SOURCE DATA =>

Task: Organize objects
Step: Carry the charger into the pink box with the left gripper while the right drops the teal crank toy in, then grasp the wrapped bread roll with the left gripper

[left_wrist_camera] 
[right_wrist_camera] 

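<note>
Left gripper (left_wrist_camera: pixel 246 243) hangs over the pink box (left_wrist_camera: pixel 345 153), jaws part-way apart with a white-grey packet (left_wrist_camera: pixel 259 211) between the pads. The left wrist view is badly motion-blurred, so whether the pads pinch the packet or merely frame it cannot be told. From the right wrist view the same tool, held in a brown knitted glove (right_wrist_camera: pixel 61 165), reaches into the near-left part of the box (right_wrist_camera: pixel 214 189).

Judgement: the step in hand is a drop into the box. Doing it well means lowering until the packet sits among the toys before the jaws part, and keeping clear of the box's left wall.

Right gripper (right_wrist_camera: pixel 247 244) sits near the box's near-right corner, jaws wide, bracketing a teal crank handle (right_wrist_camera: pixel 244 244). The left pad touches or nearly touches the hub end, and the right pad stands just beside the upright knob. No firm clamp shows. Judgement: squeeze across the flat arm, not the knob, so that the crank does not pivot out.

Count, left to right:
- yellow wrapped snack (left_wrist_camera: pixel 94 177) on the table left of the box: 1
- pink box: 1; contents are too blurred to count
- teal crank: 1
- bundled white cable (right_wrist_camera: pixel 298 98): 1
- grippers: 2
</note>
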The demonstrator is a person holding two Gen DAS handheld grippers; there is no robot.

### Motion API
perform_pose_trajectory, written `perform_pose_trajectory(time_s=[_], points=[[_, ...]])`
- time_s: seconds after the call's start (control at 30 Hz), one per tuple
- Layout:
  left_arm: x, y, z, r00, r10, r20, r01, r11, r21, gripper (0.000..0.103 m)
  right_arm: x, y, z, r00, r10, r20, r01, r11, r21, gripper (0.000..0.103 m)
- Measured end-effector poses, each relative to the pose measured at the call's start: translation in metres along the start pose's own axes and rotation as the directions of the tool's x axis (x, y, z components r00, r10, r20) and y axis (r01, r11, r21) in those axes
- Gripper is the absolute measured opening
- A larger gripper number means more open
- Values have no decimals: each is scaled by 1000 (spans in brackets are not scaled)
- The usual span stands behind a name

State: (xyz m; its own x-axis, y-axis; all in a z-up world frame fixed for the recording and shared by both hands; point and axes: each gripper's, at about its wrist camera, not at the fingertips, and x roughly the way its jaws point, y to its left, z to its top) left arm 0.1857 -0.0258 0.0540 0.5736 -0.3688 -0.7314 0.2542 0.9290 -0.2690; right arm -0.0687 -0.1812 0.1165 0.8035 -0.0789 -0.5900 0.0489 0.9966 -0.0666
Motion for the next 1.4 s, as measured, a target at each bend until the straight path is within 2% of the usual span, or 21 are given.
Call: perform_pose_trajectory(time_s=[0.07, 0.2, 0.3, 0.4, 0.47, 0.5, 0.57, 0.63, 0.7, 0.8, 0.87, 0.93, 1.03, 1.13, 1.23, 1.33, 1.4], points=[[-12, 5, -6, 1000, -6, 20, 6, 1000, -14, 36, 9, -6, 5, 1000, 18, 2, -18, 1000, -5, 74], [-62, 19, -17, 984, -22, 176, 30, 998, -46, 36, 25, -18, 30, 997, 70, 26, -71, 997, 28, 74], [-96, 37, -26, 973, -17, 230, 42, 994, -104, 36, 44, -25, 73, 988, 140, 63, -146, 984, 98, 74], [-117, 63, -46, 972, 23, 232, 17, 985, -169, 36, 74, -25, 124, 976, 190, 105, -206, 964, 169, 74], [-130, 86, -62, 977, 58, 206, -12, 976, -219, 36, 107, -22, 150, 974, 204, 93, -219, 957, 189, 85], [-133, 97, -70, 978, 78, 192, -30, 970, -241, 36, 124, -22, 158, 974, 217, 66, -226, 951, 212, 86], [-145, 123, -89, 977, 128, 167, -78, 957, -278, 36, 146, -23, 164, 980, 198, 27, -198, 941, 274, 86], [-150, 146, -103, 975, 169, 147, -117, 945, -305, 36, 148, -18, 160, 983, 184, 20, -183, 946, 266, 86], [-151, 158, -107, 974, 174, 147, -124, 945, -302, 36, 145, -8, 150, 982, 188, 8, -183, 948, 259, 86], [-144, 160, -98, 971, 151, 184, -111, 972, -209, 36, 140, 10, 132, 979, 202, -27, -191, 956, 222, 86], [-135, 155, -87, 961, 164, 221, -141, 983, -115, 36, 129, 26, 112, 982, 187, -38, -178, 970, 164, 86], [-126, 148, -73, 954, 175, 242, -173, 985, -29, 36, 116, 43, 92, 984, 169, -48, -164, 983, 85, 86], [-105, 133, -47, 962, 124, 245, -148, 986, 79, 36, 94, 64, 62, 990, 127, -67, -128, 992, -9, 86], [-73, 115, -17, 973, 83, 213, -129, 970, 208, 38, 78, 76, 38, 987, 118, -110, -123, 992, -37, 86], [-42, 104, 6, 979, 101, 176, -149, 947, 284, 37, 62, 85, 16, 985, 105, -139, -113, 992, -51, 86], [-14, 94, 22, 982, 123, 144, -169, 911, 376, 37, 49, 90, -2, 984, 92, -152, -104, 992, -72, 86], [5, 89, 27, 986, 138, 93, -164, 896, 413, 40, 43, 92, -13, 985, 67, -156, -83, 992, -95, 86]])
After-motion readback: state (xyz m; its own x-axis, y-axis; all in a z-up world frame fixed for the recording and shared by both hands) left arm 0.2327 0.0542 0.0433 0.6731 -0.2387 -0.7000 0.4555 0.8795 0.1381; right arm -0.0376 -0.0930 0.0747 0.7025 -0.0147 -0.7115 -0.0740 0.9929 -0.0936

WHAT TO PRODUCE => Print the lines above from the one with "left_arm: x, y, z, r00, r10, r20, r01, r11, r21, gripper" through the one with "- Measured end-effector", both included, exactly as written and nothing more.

RESULT =>
  left_arm: x, y, z, r00, r10, r20, r01, r11, r21, gripper (0.000..0.103 m)
  right_arm: x, y, z, r00, r10, r20, r01, r11, r21, gripper (0.000..0.103 m)
- Measured end-effector poses, each relative to the pose measured at the call's start: translation in metres along the start pose's own axes and rotation as the directions of the tool's x axis (x, y, z components r00, r10, r20) and y axis (r01, r11, r21) in those axes

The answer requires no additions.